Another problem of the approach we have used so far is that the authors are (presumably) comparing the average viral loads of the same group with and without the masks. This (i.e. evaluating the differences of the averages) is the same as considering the test and control groups as independent, which is certainly not the case here as it's the same patients being used as test and control groups. A more appropriate idea is to instead consider the differences with and without the masks for each patient independently and then averaging those differences. In other words, it is better to compute the mean of the differences rather than the difference of the mean. This is particularly important when there is a lot of variance in your test population. It is hard to tell in this case, but looking at the characteristic of the patients, they are far from a homogeneous group. Furthermore, there is really no reason not to use the appropriate test, so let's see what happens.

get_difference(data_df.fillna(1.41)).T
surgical_mask cotton_mask
patient1 0.035503 0.328402
patient2 0.142857 0.328571
patient3 0.143411 0.449612
patient4 0.267532 0.267532
get_difference(data_df.fillna(1.41)).T.mean()
surgical_mask    0.147326
cotton_mask      0.343530
dtype: float64

In this case not much has changed (except that surgical masks look slightly better than before).

Important: check your assumptions of indpendence betweeen the test and control groups (you have a test and control group, right?)

Huge Problem n.4: watch your logs!

If we look carefully at the data table from the paper, we notice that there is no unit to tell us what are the numbers we are measuring. This can be found in the text though (and it is probably obvious to anyone who is used to deal with viral loads):

The median viral loads of nasopharyngeal and saliva samples from the 4 participants were 5.66 log copies/mL and 4.00 log copies/mL, respectively.

Here we notice a red flag:log copies/mL seems to indicate that we are dealing with a logarithmic scale. A quick googling can confirm that: those numbers are the base 10 logarithm of the number of viral copies per milliliter. This is quite common when you are dealing with concentrations (the same thing happens, for example with pH, which is a measure of concentration of ions) as the numbers tend to be quite large and we are more interested in the order of magnitude rather than the magnitude (i.e. the actual numbers) itself. This causes a massive problem, though: when we take the mean of two logarithms, we are actually taking the geometric mean of the underlying quantities, and if we consider the difference of two logarithms, we are actually looking at the ratio of the quantities.

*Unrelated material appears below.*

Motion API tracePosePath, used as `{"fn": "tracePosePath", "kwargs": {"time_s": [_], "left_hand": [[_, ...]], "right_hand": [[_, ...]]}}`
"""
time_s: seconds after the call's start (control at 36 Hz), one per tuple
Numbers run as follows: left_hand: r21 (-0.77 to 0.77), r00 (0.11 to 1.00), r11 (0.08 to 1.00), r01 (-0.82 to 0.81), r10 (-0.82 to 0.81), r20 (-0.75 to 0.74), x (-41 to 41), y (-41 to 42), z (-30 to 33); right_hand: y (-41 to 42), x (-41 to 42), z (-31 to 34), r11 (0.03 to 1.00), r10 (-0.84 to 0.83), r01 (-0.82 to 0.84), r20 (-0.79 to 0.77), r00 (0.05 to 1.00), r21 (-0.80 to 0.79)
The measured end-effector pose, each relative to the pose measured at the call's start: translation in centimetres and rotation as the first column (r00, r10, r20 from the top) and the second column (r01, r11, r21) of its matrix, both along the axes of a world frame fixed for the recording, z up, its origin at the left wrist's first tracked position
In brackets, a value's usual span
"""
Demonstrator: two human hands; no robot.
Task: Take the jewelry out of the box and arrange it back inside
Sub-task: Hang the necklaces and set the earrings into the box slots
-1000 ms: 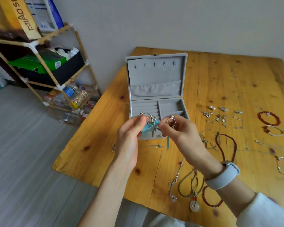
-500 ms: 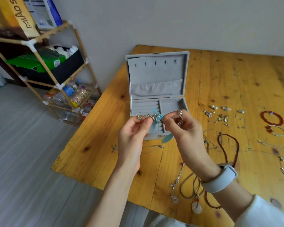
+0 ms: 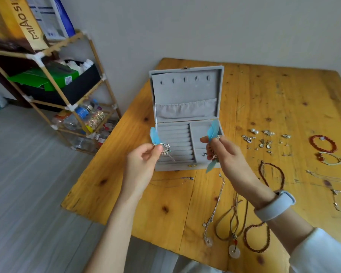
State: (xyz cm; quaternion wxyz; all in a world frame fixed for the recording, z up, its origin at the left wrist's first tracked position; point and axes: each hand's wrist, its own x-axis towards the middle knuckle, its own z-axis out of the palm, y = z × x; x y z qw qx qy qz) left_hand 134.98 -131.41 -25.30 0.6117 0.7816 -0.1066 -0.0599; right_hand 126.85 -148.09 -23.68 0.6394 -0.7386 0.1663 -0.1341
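Both hands are raised just above the near edge of the open grey jewelry box, each pinching one feathered earring. The left hand has thumb and forefinger closed on the silver hoop of the left earring, its blue feather standing up past the fingertips. The right hand pinches the right earring near its metal top, one blue feather rising above the fingers and a greener one hanging below the palm; how the hook sits inside that grip I can't quite make out.

These pieces look very light and delicate. The feathers are soft and would crease or fray if squeezed, and the small dangling silver beads could snag on one another, so the hoop or hook is the sensible place to hold them.

Beyond the fingertips lie the box's padded ring rolls and side compartments, mostly bare. To the right of the right hand, small earrings and a red bead bracelet lie spread on the wooden worktop, and necklaces trail below the right wrist.
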Motion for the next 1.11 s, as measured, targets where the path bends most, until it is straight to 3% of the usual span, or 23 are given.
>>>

Just in case you need a reminder for the properties of logarithms, what we are saying is that:

$$ (\log x + \log y) / 2 = \log { \sqrt {xy} } $$

How big of a problem this is?

Consider this: a difference between two viral loads of 1 log copies/mL means that the larger load contains 10 times more viral particles than the smaller ones. If the two viral loads were 3 and 4 log copies/mL we would be treating a 90% difference as if it were a 25% difference. And if the two viral loads are 9 and 10 log copies/mL, we would be treating a 90% difference as if it were a 10% difference!

As a mathematician, my instinct would be to rewrite the formulas using the properties of the logarithms (which can be a pain or not necessarily possible), but in fact, especially when the range of values is relatively small, the easiest way to proceed is to "unroll" the logarithms and redo our computations with the actual quantities:

get_difference((10 ** data_df.fillna(1.41)), pct=False).T
surgical_mask cotton_mask
patient1 723.641748 2357.133893
patient2 63.331160 100.722936
patient3 221.642467 357.520797
patient4 124.859456 124.859456
get_difference((10 ** data_df.fillna(1.41)), pct=False).T.mean()
surgical_mask    283.368708
cotton_mask      735.059271
dtype: float64

These are the average number of viral particles filtered. How does this compare with the numbers computed before we unrolled the logarithms? It's roughly 100 times larger.

10 ** get_difference(data_df.fillna(1.41), pct=False).T.mean()
surgical_mask    2.119581
cotton_mask      7.391796
dtype: float64

So, all in al,l once we have fixed all the problems these are the filtering powers of surgical and cotton masks under our (conservative) look like this:

get_difference((10 ** data_df.fillna(1.41)), pct=True).T.mean()
surgical_mask    0.548049
cotton_mask      0.871057
dtype: float64

This is a very different result from what we have obtained above as it seems to suggest that cotton masks are actually quite good at reducing the viral load spread (and remember that we are talking about coughing and being 20 cm apart, in reality this might have huge impact on the effectivness of social distancing).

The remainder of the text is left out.